Avant de devenir facteur d’orgues, Théodore Puget a été le représentant pour la région de Toulouse et du sud–ouest d’un instrument intitulé le Milacor (Mille accords)…
C’est peut-être ce démarchage qui lui a donné l’idée de vendre ses propres productions plutôt que celle des autres, d’autant que le Milacor n’a pas grand-chose avec un vrai orgue (si ce n’est son utilisation dans les paroisses – mais les plus modestes qui ne pouvaient s’offrir un orgue).
De cette histoire, notons qu’il y a confusion dans les fiches de l’inventaire : quand nous recherchons “milacor”, nous ne trouvons que trois occurrences qui renvoient à Puget mais qui indique que l’orgue de Saint-Exupère aurait été un Milacor transformé, ce qui est une aberration.
https://www.pop.culture.gouv.fr/search/list?mainSearch=%22Milacor%22
“Cet instrument de la maison Milacor est installé en 1842 par Théodore Puget (alors représentant local de cette manufacture parisienne). Il sera agrandi et modifié en 1866 par Gratien, en 1870 par Emile Poirier, et en 1885 par Puget (adjonction d’un troisième clavier et d’une machine Barker au Grand-orgue).”
Pour comprendre cette histoire, lisons cette page
https://rmcks.pagesperso-orange.fr/orgue/orgues_clergeau/index_abbe_Larroque.htm
Les églises, après la Restauration, cherchent à s’équiper d’orgues mais sans en avoir les moyens. Des inventeurs proposent donc des instruments “simplifiés” : pour les uns, une touche donne un accord, pour d’autres, il y a un système de cylindres (comme des boîtes à musique – vous pouvez voir et écouter un modèle ici https://youtu.be/JRCDtCXzg8c) qui actionnent les tuyaux et peuvent jouer du Bach ; il suffit de tourner la manivelle ! Milacor a été inventé par l’abbé Larroque (il sera accusé de vol de l’invention d’un autre abbé : Cabias).
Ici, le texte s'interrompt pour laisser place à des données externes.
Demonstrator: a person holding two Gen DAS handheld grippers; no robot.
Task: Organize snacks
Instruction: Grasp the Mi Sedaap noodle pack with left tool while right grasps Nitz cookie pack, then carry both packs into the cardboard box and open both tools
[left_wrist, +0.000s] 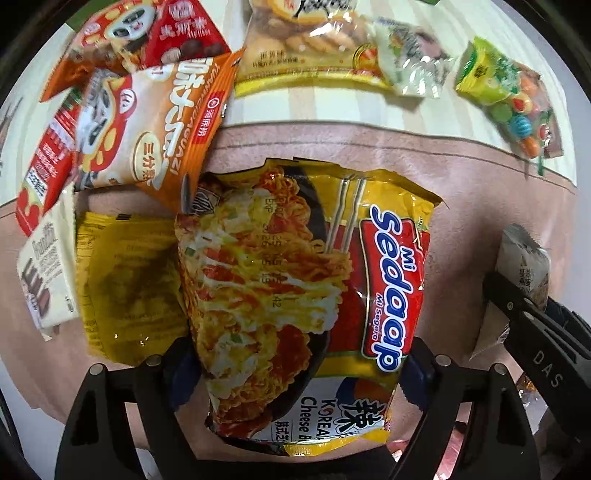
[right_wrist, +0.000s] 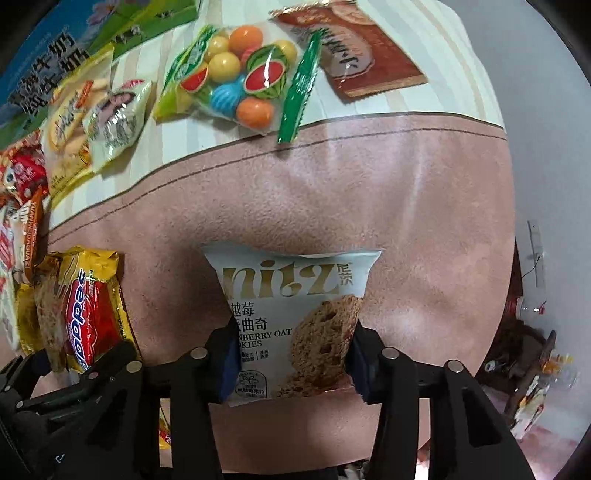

François Larroque (ou Laroque) est né en 1805 à Nérac, il sera ordonné prêtre en 1828, et dépose deux brevets pour le “Milacor” (ou Mille accords) en 1836 et 1837 il aurait travaillé pour Goujon, Desjardin, été en relation avec Suret, Jungk et s’installe comme facteur d’orgues à Paris.
Le Milacor est souvent livré en kit, prêt à être monté dans un meuble que fait le menuisier local : les tuyaux de façade sont souvent faux, pour donner belle apparence. Comme on le voit dans les photos ci-dessous, le vent est produit manuellement.
Comment cela fonctionne-t-il réellement ? Comment un paroissien pouvait-il aisément accompagner l’office avec des connaissances réduites de la pratique musicale ? Les documentations ne le disent pas : le Milacor est souvent cité, avec éloges, dans les archives du XIXe siècle, mais sans précision. Il faudrait pouvoir en démonter un, l’examiner et ensuite le jouer.
Les photos que nous présentons n’ont pas de rapport avec Puget, si ce n’est que ce Milacor identifié en Haute-Marne dans l’église de Sommevoire a été vu de près par Joël Hauer qui l’a photographié pour nous. L’instrument n’est pas fonctionnel, placé dans le choeur de l’église, lui-même fermé pour cause de mauvais état). Les seules indications retrouvées sont “Don de 1848”.
Pour voir l’instrument, utilisez la galerie : cliquez sur l’une des images.
Cette histoire en dit long sur le rapport entre les églises et la musique en cette première moitié du XIXe siècle. Si beaucoup de paroisses adoptent ces instruments nouveaux aux noms poétiques (Antiphonal, Organista, Harmoniphone, le Symphonista, l’Orgue Simplifié…) d’autres s’équiperont d’harmoniums, instrument phare du XIXe siècle (au passage, rappelons que la maison Puget ne dédaignait pas de vendre des harmoniums de la marque Rodolphe (qui finira associée à l’autre marque Debain comme le prouve l’harmonium du presbytère de Saint-Antonin).